### PROBLEM
Using only the entries below, copy exactly the lines that begin at the one with "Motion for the" and end at the one with "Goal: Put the", both included. Drop the pictures.

### INPUT MATERIAL
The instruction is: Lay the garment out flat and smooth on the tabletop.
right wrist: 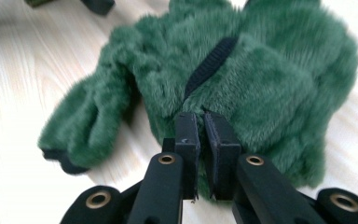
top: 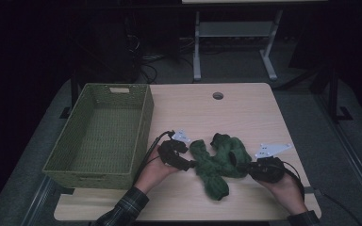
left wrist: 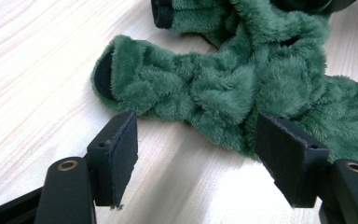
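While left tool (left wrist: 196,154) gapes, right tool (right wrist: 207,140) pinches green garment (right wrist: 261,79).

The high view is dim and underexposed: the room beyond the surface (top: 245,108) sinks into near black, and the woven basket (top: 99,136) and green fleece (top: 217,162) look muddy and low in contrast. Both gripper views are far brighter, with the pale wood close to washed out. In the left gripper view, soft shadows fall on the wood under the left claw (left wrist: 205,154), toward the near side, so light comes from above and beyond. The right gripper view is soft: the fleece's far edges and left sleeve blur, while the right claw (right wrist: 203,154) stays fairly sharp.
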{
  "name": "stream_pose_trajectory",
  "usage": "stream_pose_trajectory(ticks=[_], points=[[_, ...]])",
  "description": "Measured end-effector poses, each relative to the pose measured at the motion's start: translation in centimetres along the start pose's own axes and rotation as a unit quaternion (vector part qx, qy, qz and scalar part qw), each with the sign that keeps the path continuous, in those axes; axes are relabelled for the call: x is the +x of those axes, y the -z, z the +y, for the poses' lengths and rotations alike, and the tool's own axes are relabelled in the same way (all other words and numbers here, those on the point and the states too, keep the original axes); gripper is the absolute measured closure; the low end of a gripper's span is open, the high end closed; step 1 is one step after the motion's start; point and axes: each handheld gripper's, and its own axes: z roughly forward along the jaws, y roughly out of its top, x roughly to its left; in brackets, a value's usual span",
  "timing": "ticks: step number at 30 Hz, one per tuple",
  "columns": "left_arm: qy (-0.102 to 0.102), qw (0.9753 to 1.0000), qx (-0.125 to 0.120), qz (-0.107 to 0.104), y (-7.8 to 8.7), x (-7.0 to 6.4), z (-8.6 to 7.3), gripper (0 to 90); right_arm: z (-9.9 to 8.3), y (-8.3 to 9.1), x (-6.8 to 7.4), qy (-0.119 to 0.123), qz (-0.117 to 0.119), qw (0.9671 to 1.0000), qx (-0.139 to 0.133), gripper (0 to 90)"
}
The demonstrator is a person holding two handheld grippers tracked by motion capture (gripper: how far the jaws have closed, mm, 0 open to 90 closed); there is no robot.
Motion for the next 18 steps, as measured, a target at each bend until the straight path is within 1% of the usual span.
stream_pose_trajectory(ticks=[1, 2, 4, 5, 6, 8, 11, 13, 15, 18], points=[[-0.005, 1.0000, 0.004, -0.001, 0.0, 0.0, 0.0, 31.2, -0.3, -0.1, 0.0, -0.003, -0.002, 1.0000, 0.006, 83.5], [-0.001, 1.0000, 0.000, -0.001, -0.1, -0.1, 0.0, 31.9, -0.6, -0.3, -0.1, -0.003, 0.000, 0.9999, 0.011, 83.5], [-0.005, 1.0000, 0.002, -0.002, -0.2, -0.1, 0.1, 32.7, -1.1, -0.8, -0.1, -0.006, -0.002, 0.9997, 0.023, 83.0], [-0.008, 1.0000, 0.005, -0.002, -0.2, -0.1, 0.1, 32.9, -1.3, -1.0, -0.1, -0.002, -0.004, 0.9995, 0.031, 82.5], [-0.009, 0.9999, 0.006, -0.003, -0.2, -0.1, 0.2, 33.1, -1.4, -1.2, -0.1, -0.003, -0.006, 0.9993, 0.037, 82.2], [-0.006, 1.0000, 0.002, -0.003, -0.4, -0.2, 0.3, 33.4, -1.5, -1.2, -0.1, -0.001, -0.006, 0.9994, 0.034, 80.1], [-0.014, 0.9999, 0.003, -0.005, -0.5, -0.3, 0.7, 34.1, -1.3, -0.6, -0.1, -0.005, -0.010, 0.9997, 0.023, 75.4], [-0.016, 0.9999, -0.002, -0.005, -0.5, -0.3, 1.1, 34.1, -1.2, 0.0, -0.1, -0.008, -0.013, 0.9998, 0.011, 73.1], [-0.017, 0.9998, -0.007, -0.005, -0.6, -0.3, 1.7, 34.8, -1.2, 0.7, -0.2, -0.006, -0.022, 0.9997, 0.000, 70.5], [-0.023, 0.9996, -0.015, -0.003, -0.8, -0.1, 2.8, 34.9, -1.0, 1.6, -0.5, -0.012, -0.030, 0.9994, -0.015, 65.4]])
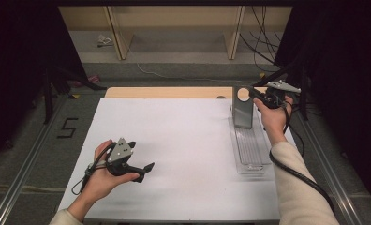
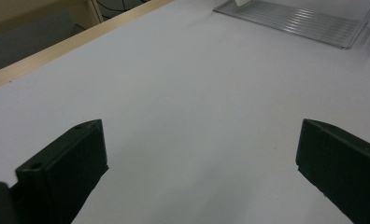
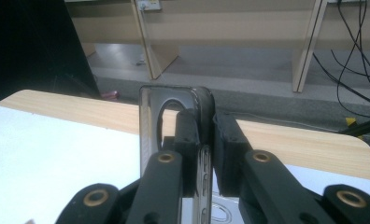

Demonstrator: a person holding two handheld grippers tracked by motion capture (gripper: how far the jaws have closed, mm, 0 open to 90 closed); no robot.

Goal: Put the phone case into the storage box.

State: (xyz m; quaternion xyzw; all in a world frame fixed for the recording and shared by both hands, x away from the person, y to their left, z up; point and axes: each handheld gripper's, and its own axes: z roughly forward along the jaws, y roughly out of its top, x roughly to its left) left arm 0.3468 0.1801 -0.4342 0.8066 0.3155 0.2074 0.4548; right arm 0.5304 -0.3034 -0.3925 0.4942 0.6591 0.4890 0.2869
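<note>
Right gripper (image 1: 261, 96) clamped on upright end wall of clear ribbed plastic tray (image 1: 250, 150), right of frame; left gripper (image 1: 144, 169) wide, idle. Lift slowly, keeping tray level.

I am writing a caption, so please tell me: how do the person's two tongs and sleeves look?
Both tongs are black. The left tongs and the right tongs each carry a grey three-cornered plate on top and trail a black cable. The jaws show brass-coloured pivot rings. Both sleeves are cream.
</note>
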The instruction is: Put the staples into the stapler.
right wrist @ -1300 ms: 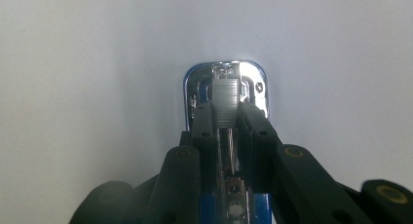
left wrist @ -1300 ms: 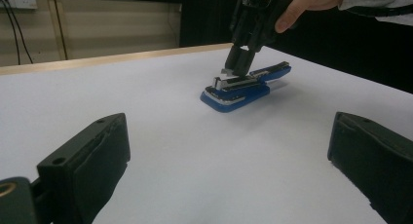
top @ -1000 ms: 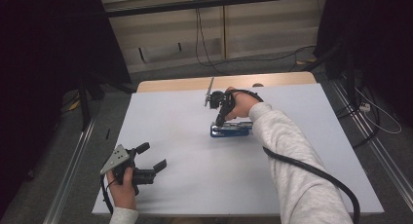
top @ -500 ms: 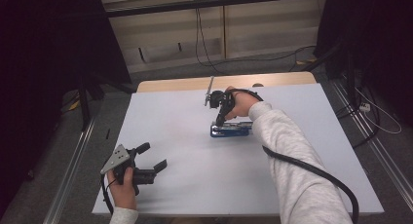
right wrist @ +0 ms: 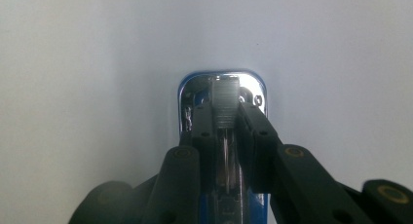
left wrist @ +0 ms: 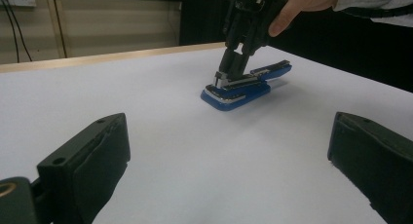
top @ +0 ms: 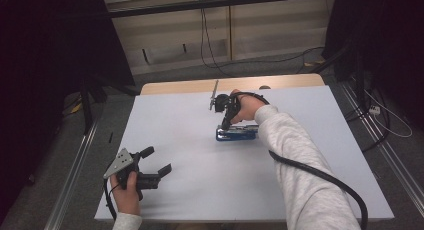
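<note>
Unmoved right gripper (right wrist: 225, 121) clamping stapler (right wrist: 221, 90) magazine

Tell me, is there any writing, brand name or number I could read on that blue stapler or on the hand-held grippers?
None can be read.
The blue stapler shows no lettering in any view.
The right gripper, shut on it, and the left gripper bear no marks.

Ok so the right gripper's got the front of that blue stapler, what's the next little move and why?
Probably lift it slightly. The right gripper has its jaws closed on the metal strip at the front of the stapler, whose base lies flat on the table. The left gripper is open and well apart.
</note>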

### YOUR RESPONSE
Motion for the next 18 steps, as measured, a target at each bend until the straight path is within 1% of the usual span.
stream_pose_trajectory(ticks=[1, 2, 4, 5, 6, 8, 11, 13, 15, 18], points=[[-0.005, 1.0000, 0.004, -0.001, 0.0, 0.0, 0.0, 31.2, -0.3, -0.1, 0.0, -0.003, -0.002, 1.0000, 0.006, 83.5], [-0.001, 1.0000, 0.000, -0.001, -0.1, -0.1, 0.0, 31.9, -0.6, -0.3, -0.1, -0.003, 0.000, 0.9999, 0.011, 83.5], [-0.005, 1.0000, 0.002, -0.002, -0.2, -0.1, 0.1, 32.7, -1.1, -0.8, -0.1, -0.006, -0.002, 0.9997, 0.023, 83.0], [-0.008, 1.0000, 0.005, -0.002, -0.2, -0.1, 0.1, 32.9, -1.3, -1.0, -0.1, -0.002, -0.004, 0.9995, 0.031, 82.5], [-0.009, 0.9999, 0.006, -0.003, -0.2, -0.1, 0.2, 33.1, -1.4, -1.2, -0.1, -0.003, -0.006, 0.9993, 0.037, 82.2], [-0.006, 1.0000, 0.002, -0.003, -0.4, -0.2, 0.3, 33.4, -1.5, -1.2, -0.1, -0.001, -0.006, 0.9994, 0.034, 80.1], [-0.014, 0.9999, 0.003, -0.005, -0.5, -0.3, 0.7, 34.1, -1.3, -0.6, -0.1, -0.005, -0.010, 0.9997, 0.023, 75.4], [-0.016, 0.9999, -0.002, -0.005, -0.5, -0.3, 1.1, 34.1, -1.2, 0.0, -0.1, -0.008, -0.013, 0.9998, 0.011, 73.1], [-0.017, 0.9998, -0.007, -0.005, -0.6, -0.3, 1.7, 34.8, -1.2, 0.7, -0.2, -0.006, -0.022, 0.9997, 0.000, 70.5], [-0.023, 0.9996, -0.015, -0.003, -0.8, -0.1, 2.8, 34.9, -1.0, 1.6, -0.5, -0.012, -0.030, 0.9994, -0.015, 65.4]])

Demonstrator: a person holding two handheld grippers tracked by motion capture (gripper: how far the jaws have closed, mm, 0 open to 90 closed); no robot.

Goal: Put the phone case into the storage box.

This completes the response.